AIM OF THE TASK – Would you please copy every line from the records that contains the word "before"?

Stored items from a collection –
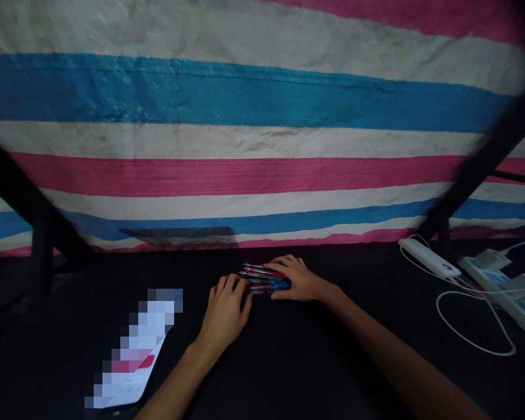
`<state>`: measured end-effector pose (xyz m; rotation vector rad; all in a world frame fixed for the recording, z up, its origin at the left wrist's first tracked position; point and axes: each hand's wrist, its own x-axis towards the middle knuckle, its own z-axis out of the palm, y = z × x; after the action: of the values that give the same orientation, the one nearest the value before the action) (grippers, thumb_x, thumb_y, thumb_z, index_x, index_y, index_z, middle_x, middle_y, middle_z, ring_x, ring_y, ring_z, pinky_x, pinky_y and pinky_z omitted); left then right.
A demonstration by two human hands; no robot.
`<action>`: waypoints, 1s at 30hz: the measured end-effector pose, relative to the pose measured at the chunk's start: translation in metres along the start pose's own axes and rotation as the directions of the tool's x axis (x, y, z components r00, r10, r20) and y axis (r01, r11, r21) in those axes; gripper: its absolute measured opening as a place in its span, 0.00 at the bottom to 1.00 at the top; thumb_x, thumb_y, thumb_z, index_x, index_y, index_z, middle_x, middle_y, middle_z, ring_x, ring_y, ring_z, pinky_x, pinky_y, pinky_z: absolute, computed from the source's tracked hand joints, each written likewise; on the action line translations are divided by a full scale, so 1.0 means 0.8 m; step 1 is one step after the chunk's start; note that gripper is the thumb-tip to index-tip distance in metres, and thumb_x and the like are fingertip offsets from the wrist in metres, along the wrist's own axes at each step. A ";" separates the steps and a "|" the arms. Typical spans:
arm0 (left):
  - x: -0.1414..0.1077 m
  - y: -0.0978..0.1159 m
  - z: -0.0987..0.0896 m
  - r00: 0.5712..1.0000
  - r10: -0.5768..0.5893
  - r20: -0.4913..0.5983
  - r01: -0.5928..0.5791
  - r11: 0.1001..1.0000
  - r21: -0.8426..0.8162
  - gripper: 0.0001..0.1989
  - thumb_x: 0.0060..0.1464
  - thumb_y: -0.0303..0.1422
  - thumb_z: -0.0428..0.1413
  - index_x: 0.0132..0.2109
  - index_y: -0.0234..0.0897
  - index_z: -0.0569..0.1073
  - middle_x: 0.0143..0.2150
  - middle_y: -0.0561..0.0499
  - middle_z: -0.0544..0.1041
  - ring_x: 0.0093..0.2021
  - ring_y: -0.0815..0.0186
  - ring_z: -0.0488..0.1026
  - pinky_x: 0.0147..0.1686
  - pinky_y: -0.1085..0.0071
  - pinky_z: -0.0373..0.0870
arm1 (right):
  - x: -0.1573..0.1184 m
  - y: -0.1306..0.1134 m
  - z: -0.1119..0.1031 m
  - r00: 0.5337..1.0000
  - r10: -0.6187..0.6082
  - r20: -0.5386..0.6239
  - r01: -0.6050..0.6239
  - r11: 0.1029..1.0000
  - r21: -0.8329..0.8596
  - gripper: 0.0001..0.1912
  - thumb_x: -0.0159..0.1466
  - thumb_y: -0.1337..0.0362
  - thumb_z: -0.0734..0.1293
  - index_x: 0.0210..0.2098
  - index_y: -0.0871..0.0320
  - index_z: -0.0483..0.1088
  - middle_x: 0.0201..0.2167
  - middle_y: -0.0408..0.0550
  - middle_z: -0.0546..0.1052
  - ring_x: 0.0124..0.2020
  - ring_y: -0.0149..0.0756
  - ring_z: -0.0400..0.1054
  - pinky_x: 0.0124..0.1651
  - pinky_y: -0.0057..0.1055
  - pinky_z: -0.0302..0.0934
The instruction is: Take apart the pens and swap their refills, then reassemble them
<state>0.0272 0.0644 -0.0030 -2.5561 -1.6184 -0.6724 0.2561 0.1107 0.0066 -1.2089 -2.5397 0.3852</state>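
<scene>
Several pens (262, 284) lie side by side in a loose bundle on the black table, with clear barrels and red, blue and dark parts. From the right, my right hand (298, 279) curls round one end of the bundle, thumb on the near side and fingers on the far side. My left hand (227, 303) has its bent fingers against the other end, the thumb at the near edge. The pen ends under both hands are hidden.
A phone (146, 376) with a lit, partly blurred screen lies left of my left forearm. At right are a white oblong device (429, 256), a looped white cable (476, 349) and a power strip (503, 289) with plugs. Behind hangs a striped sheet (245, 175), between dark slanted bars.
</scene>
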 end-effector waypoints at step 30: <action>0.011 -0.026 0.011 0.979 0.190 0.078 -0.180 0.977 -0.116 0.21 0.60 0.31 0.46 0.60 0.50 0.62 0.65 0.48 0.60 0.64 0.55 0.54 0.57 0.46 0.55 | -0.047 0.004 0.004 0.972 0.038 -0.231 -0.036 0.999 0.011 0.24 0.57 0.50 0.68 0.53 0.46 0.67 0.56 0.49 0.66 0.57 0.47 0.55 0.56 0.47 0.49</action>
<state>0.0149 0.0838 -0.0115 -2.8070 -1.3775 -0.6560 0.2797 0.0833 -0.0032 -1.2236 -2.3189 0.2447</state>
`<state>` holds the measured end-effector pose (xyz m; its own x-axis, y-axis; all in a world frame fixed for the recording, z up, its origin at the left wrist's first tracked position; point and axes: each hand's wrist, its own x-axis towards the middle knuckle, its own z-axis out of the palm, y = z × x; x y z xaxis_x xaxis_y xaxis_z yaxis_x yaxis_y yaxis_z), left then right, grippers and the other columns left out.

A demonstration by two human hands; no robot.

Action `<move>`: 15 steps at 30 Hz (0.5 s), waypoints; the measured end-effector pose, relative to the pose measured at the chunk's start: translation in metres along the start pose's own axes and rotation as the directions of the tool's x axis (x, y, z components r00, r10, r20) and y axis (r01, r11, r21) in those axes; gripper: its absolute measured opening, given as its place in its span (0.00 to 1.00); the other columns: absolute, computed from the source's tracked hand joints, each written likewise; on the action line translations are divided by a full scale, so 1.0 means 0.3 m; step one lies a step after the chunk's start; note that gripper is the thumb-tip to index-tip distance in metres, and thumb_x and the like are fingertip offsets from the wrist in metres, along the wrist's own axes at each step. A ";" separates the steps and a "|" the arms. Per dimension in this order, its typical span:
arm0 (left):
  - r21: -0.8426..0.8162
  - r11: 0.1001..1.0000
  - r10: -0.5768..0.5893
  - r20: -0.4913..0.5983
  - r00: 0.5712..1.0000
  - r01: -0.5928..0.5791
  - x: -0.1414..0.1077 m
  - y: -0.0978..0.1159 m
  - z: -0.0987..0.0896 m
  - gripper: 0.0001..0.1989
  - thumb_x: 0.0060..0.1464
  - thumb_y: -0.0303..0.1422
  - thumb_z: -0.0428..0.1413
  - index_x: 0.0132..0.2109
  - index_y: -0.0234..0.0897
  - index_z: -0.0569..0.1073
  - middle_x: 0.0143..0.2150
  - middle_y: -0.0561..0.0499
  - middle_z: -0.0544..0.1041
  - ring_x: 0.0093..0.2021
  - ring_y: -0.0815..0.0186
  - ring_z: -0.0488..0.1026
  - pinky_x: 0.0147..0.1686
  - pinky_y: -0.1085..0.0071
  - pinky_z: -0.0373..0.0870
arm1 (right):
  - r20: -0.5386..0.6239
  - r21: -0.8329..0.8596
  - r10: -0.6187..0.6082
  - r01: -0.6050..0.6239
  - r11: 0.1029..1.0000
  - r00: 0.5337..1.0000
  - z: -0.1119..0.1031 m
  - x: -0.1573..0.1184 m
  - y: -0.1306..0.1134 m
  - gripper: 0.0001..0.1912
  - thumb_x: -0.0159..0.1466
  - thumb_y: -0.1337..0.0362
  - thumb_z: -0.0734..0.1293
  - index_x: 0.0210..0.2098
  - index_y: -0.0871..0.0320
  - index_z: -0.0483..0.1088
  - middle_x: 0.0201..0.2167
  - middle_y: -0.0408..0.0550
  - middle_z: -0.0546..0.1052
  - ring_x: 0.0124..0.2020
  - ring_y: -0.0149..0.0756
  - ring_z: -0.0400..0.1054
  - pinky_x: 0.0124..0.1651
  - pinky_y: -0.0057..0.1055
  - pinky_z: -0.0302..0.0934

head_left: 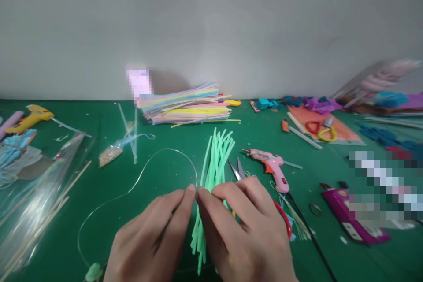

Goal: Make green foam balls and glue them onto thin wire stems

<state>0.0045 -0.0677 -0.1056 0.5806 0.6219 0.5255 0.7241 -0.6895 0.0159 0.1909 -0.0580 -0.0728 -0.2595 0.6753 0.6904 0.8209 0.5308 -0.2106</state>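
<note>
My left hand [155, 233] and my right hand [243, 229] meet at the lower middle, fingertips pinched almost together on a thin clear line [142, 172]. The line loops up from the fingertips, curves left and runs down to a small green piece [94, 272] at the bottom edge. Light green sticks [216, 163] lie in a loose bundle on the table, partly beneath my right hand. Scissors [237, 169] show their blades just beyond the right knuckles, and part of a red handle appears beside that hand.
On the green table [172, 141] lie a pink glue gun [269, 163] with a black cord, pastel stick bundles [190, 105], a yellow glue gun [33, 118], a small bead bag [111, 153], red-and-yellow scissors [320, 130] and a purple pouch [346, 216]. A pale wall rises behind.
</note>
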 end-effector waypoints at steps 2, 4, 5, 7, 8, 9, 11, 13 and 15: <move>-0.024 1.000 -0.013 -0.035 0.999 0.012 0.013 0.004 -0.005 0.19 0.68 0.25 0.45 0.61 0.28 0.70 0.54 0.43 0.80 0.55 0.65 0.76 0.57 0.75 0.71 | -0.011 0.023 -0.005 0.005 1.000 1.000 0.003 0.003 -0.002 0.08 0.61 0.76 0.68 0.38 0.67 0.79 0.27 0.50 0.78 0.30 0.38 0.57 0.29 0.37 0.53; -0.039 0.999 -0.029 -0.076 0.997 0.027 0.028 0.009 -0.011 0.17 0.68 0.25 0.45 0.58 0.28 0.72 0.51 0.43 0.81 0.52 0.65 0.78 0.56 0.75 0.72 | -0.007 0.037 -0.004 0.004 0.999 1.000 0.003 0.005 -0.002 0.08 0.61 0.76 0.68 0.38 0.67 0.79 0.27 0.50 0.78 0.30 0.38 0.57 0.28 0.37 0.52; -0.045 0.999 -0.035 -0.096 0.995 0.031 0.035 0.012 -0.013 0.16 0.68 0.25 0.45 0.57 0.28 0.73 0.51 0.43 0.81 0.51 0.65 0.79 0.55 0.75 0.72 | -0.004 0.038 -0.002 0.002 0.999 1.000 0.001 0.006 -0.002 0.08 0.61 0.77 0.68 0.37 0.67 0.79 0.28 0.50 0.79 0.29 0.38 0.57 0.28 0.38 0.52; -0.059 0.998 -0.039 -0.115 0.993 0.032 0.042 0.013 -0.018 0.16 0.68 0.24 0.47 0.57 0.29 0.73 0.50 0.44 0.81 0.49 0.66 0.80 0.55 0.75 0.73 | -0.008 0.037 -0.003 0.003 0.999 1.000 -0.004 0.005 -0.003 0.08 0.61 0.77 0.67 0.36 0.66 0.79 0.28 0.49 0.79 0.29 0.37 0.57 0.28 0.38 0.52; -0.067 0.997 -0.045 -0.112 0.993 0.038 0.043 0.013 -0.019 0.16 0.67 0.24 0.47 0.57 0.29 0.73 0.50 0.44 0.81 0.49 0.66 0.80 0.55 0.76 0.73 | -0.012 0.038 -0.005 0.005 0.999 1.000 -0.007 0.004 -0.003 0.08 0.61 0.77 0.67 0.35 0.66 0.79 0.28 0.49 0.79 0.29 0.37 0.57 0.27 0.38 0.52; -0.076 0.996 -0.051 -0.109 0.993 0.042 0.043 0.012 -0.019 0.16 0.67 0.23 0.48 0.57 0.29 0.72 0.51 0.44 0.81 0.49 0.66 0.80 0.56 0.76 0.72 | -0.015 0.041 -0.005 0.006 0.999 1.000 -0.008 0.002 -0.004 0.08 0.60 0.78 0.67 0.35 0.66 0.79 0.28 0.49 0.79 0.29 0.37 0.57 0.27 0.38 0.52; -0.099 0.994 -0.048 -0.093 0.994 0.038 0.039 0.009 -0.018 0.17 0.67 0.23 0.47 0.58 0.29 0.72 0.51 0.44 0.81 0.49 0.67 0.80 0.56 0.77 0.72 | -0.025 0.049 -0.007 0.008 0.999 1.000 -0.007 -0.002 -0.008 0.08 0.60 0.77 0.67 0.35 0.66 0.79 0.27 0.48 0.79 0.28 0.37 0.56 0.27 0.38 0.52; -0.128 0.991 -0.049 -0.077 0.996 0.039 0.038 0.007 -0.017 0.17 0.68 0.23 0.45 0.59 0.30 0.71 0.51 0.45 0.81 0.49 0.68 0.79 0.55 0.78 0.72 | -0.038 0.051 -0.004 0.006 0.999 0.999 0.000 -0.005 -0.012 0.08 0.60 0.77 0.68 0.36 0.66 0.79 0.27 0.48 0.79 0.28 0.36 0.56 0.27 0.37 0.52; -0.139 0.988 -0.081 -0.077 0.994 0.069 0.043 0.004 -0.017 0.17 0.68 0.24 0.44 0.58 0.33 0.71 0.50 0.47 0.81 0.47 0.69 0.80 0.52 0.79 0.74 | -0.054 0.042 -0.004 0.007 0.999 0.999 0.009 -0.006 -0.014 0.08 0.61 0.77 0.68 0.37 0.67 0.80 0.26 0.48 0.79 0.28 0.36 0.56 0.27 0.37 0.54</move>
<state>0.0110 -0.0626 -0.0945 0.4901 0.6451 0.5862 0.7038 -0.6896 0.1704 0.1865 -0.0601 -0.0750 -0.2354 0.6445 0.7274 0.7971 0.5562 -0.2349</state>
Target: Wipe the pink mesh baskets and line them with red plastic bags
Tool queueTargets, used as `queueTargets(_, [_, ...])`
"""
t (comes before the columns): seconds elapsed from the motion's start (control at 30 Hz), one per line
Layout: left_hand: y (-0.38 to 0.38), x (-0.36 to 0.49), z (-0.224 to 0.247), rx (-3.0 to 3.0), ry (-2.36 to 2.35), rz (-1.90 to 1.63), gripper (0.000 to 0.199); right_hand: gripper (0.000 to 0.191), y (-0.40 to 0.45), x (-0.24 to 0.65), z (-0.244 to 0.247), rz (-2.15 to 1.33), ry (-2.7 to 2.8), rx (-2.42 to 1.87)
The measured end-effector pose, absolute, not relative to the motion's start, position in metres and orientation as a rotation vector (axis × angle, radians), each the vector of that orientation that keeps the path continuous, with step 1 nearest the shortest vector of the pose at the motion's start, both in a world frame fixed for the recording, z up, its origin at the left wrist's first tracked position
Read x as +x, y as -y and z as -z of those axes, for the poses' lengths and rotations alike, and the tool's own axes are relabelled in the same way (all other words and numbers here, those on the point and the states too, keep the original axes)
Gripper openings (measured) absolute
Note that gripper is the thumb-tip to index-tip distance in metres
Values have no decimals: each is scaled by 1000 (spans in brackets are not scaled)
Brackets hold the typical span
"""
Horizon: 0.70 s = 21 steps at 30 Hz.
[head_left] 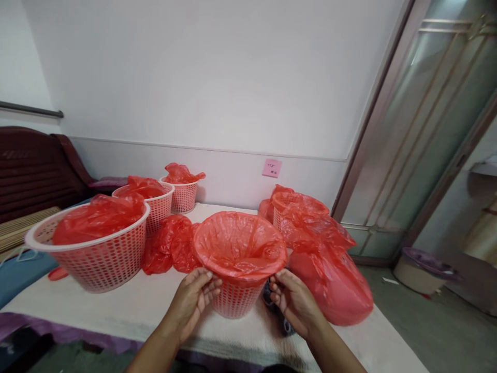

WRITTEN SOLUTION –
`<state>`: measured end-effector pose (xyz m; rotation vector rad; all in a world frame fixed for the recording, z up, its origin at the left wrist's first tracked position; point and axes: each hand's wrist, its own x-axis towards the middle knuckle, its own z-axis out of the palm, y = z × x; after the action: of the values that give the same orientation, the one nearest the value before the action) (grippers, thumb_x, thumb_y, thumb_z, index_x, index_y, index_z, middle_x, middle_y, middle_z, ring_x, ring_y, ring_z, pinky_x, pinky_y and pinky_z omitted); left then right.
t (comes before the columns): seconds elapsed from the motion's start (control at 30 Hz), one per line

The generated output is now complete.